One of the reasons for starting this thread, was to build upon the analysis of Heller (Original Public Meaning) and apply it to the Commerce Clause. Something I feel that should have been done, long before now.
Quote:
Originally Posted by tube_ee
In other words, if the product being traded intrastate was not marijuana, would the decision have been different?

I think it would have.
The very next Commerce Clause case that was decided by the Court was Gonzales v. Oregon, a right to die case, using [drum beat, please] controlled substances.

The issues were substantially the same.
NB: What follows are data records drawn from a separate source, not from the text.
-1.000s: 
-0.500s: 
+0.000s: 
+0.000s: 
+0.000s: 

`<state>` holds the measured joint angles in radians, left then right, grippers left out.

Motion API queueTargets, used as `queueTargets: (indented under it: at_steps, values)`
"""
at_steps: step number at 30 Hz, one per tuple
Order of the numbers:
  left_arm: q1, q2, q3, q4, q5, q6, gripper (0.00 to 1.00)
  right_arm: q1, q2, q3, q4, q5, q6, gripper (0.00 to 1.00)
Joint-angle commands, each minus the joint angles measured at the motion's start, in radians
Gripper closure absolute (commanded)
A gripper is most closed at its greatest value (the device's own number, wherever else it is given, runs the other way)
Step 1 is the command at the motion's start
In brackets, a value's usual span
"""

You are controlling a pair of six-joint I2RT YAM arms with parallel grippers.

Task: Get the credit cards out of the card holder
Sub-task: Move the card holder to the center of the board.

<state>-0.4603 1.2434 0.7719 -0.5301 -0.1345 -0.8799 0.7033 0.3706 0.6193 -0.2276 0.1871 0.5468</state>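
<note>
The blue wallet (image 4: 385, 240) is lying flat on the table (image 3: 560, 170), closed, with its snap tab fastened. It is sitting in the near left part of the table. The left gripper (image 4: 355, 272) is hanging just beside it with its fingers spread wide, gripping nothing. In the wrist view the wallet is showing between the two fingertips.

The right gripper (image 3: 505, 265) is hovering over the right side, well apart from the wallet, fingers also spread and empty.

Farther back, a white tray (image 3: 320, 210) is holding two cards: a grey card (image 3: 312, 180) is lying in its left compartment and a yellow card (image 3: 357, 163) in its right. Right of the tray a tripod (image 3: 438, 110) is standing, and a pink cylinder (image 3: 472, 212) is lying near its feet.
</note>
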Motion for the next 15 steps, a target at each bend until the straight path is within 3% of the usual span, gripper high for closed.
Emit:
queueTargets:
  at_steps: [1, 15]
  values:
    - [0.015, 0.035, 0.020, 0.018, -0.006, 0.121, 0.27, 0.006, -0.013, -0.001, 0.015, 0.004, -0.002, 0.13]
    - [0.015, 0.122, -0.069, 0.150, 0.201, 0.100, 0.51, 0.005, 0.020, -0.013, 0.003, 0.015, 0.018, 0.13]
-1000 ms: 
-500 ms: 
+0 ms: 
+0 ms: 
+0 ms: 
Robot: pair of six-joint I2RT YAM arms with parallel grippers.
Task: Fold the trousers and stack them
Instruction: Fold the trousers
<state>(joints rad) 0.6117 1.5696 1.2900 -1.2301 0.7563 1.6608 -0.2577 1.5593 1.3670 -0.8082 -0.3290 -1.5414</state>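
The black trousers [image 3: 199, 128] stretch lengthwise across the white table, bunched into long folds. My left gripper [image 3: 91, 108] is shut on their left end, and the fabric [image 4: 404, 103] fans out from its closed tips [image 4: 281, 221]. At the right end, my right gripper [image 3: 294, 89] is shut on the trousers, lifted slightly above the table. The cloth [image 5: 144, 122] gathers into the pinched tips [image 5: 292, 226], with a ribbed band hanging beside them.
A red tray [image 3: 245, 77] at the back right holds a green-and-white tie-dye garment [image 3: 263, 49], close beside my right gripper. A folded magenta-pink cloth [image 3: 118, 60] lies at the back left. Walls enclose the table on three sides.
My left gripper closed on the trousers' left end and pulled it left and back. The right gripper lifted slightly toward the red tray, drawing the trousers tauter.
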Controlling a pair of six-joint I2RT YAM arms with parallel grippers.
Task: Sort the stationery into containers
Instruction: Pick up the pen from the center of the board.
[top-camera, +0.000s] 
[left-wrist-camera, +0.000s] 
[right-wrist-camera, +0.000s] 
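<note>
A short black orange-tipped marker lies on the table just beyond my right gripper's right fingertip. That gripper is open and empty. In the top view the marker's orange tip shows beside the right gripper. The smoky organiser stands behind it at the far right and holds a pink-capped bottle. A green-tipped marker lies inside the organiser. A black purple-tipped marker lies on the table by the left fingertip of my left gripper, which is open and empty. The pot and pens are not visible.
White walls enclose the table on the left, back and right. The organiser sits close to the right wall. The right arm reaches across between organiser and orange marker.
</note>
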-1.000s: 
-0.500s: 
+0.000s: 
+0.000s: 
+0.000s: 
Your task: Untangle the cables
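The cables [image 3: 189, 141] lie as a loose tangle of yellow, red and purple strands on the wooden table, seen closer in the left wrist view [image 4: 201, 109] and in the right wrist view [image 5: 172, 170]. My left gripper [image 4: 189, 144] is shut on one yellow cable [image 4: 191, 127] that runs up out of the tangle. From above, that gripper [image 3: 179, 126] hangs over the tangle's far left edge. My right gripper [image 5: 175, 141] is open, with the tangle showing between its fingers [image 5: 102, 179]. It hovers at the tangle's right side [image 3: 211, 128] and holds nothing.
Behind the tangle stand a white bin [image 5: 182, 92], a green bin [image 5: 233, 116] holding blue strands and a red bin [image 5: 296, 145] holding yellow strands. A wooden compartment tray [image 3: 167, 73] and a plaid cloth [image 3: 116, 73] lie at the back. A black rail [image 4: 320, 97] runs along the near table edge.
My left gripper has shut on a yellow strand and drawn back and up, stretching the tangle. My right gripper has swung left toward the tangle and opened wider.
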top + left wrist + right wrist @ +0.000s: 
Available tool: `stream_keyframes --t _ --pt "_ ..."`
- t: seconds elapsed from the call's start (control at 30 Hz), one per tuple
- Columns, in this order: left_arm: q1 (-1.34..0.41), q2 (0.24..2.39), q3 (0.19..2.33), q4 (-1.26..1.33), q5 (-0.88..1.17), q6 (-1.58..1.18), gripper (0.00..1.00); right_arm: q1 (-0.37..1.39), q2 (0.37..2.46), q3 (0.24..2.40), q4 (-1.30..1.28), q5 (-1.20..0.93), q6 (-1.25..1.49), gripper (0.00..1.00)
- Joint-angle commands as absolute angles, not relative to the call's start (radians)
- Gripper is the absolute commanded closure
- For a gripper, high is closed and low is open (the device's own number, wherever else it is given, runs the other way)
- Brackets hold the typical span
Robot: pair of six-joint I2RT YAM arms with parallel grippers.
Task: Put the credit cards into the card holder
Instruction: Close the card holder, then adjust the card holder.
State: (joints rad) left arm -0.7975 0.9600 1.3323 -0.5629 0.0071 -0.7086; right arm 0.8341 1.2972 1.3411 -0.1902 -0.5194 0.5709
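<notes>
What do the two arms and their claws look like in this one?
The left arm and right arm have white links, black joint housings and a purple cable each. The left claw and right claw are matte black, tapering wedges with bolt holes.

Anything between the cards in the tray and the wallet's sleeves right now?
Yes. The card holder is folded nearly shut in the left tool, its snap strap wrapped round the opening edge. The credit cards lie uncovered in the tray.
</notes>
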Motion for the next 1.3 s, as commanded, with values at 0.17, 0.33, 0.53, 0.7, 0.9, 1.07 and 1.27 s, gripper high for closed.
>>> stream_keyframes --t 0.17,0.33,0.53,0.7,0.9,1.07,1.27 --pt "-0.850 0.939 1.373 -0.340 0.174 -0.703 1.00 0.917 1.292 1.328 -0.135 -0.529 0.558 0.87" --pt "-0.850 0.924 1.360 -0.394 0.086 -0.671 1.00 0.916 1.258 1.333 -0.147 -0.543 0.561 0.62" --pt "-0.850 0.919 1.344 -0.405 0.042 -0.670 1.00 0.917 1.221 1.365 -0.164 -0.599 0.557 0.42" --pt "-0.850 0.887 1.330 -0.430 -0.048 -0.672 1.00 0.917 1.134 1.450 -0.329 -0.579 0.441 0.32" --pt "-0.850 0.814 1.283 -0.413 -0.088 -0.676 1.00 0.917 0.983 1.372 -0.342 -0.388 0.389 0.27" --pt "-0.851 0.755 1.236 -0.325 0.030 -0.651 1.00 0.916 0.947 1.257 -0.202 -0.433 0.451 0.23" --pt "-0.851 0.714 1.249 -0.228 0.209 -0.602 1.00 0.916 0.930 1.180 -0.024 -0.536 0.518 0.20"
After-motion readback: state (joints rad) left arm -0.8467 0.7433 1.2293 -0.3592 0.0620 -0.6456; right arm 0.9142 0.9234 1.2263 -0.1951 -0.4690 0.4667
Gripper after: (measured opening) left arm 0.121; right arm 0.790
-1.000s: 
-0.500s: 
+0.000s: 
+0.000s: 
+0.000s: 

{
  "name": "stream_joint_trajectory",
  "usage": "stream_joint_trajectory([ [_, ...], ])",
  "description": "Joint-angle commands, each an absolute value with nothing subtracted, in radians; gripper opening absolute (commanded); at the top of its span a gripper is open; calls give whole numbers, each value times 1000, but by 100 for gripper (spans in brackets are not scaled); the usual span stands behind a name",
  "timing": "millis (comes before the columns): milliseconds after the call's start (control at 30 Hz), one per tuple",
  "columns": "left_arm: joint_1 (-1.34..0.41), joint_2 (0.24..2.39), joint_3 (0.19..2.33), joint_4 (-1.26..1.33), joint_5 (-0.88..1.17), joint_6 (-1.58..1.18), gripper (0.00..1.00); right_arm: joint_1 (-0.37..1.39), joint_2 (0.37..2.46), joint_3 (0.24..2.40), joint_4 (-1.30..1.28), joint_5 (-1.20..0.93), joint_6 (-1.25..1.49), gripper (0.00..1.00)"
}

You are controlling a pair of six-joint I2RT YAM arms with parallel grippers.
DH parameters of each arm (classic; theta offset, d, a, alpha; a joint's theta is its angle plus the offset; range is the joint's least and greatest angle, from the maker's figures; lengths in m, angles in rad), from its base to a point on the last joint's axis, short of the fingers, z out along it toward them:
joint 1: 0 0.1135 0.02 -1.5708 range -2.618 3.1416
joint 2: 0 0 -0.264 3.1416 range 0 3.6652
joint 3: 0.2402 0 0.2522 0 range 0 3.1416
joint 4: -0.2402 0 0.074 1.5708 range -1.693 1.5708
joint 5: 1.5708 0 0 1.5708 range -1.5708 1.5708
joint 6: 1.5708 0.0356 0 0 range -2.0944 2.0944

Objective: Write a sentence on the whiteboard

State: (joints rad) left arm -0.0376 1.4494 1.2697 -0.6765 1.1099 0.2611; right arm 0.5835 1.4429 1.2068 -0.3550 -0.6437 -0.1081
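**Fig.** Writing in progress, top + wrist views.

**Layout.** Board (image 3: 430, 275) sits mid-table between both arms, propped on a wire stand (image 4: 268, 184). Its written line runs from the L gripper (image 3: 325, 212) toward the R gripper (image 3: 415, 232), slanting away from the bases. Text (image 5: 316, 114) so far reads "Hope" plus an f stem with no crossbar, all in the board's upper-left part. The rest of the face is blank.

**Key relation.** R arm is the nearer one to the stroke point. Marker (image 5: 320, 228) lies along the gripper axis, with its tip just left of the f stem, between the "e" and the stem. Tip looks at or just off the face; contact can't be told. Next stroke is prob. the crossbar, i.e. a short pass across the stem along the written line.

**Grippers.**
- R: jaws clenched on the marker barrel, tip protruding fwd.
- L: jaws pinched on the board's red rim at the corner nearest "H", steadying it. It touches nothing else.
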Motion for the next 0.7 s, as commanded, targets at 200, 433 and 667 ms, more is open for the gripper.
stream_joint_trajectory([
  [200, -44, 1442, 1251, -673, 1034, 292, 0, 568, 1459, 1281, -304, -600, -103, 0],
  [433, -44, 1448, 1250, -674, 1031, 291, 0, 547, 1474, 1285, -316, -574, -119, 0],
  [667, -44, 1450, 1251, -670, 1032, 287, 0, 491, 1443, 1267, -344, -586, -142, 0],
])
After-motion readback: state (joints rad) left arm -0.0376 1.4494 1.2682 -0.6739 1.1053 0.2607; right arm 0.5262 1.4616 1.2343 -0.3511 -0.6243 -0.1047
Controlled drugs were at the core, but the majority wholly ignored their own precedent in Raich.

It would be fair to say that Madison did fear this power:
Quote:
"For a like reason, I made no reference to the "power to regulate commerce among the several States." I always foresaw that difficulties might be started in relation to that power which could not be fully explained without recurring to views of it, which, however just, might give birth to specious though unsound objections. Being in the same terms with the power over foreign commerce, the same extent, if taken literally, would belong to it. Yet it is very certain that it grew out of the abuse of the power by the importing States in taxing the non-importing, and was intended as a negative and preventive provision against injustice among the States themselves, rather than as a power to be used for the positive purposes of the General Government, in which alone, however, the remedial power could be lodged."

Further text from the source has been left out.